CTI BioPharma Corp. (Nasdaq: CTIC) today announced that the U.S. Food and Drug Administration (FDA) has accepted its New Drug Application (NDA) for pacritinib as a treatment for myelofibrosis patients with severe thrombocytopenia (platelet counts less than 50 x 109/L), with the NDA being granted Priority Review. The Prescription Drug User Fee Act (PDUFA) target action date is November 30, 2021. The FDA is not currently planning to hold an advisory committee meeting to discuss the NDA.

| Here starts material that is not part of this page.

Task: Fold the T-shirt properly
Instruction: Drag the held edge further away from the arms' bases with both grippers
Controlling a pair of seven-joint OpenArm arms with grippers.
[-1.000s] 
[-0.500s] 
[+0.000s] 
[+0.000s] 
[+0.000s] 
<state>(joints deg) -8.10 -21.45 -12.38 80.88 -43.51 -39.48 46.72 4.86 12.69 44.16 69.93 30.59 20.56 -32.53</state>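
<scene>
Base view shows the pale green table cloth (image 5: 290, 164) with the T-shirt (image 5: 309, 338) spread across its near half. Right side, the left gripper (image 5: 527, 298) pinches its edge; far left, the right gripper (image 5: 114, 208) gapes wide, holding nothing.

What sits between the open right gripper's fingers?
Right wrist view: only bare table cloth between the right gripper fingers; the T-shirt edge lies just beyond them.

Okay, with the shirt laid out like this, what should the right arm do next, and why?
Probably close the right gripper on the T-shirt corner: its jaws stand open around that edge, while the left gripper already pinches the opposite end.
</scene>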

"We are pleased that the FDA's acceptance of our NDA brings us one step closer to our goal of providing myelofibrosis patients with severe thrombocytopenia a new treatment option," said Adam R. Craig, M.D., Ph.D., President and Chief Executive Officer of CTI Biopharma. "With commercial preparation underway, we believe we will be well positioned for a potential U.S. launch later this year. We look forward to working with the FDA during its review of our application."
The NDA was accepted based on the data from the Phase 3 PERSIST-2 and PERSIST-1 and the Phase 2 PAC203 clinical trials, with a focus on the severely thrombocytopenic (platelet counts less than 50 x 109/L) patients enrolled in these studies who received pacritinib 200 mg twice a day, including both frontline treatment-naive patients and patients with prior exposure to JAK2 inhibitors. In the PERSIST-2 study, in patients with severe thrombocytopenia who were treated with pacritinib 200 mg twice a day, 29% of patients had a reduction in spleen volume of at least 35%, compared to 3% of patients receiving the best available therapy, which included ruxolitinib.; 23% of patients had a reduction in total symptom scores of at least 50%, compared to 13% of patients receiving the best available therapy. In the same population of patients treated with pacritinib, adverse events were generally low grade, manageable with supportive care, and rarely led to discontinuation. Platelet counts and hemoglobin levels were also stabilized.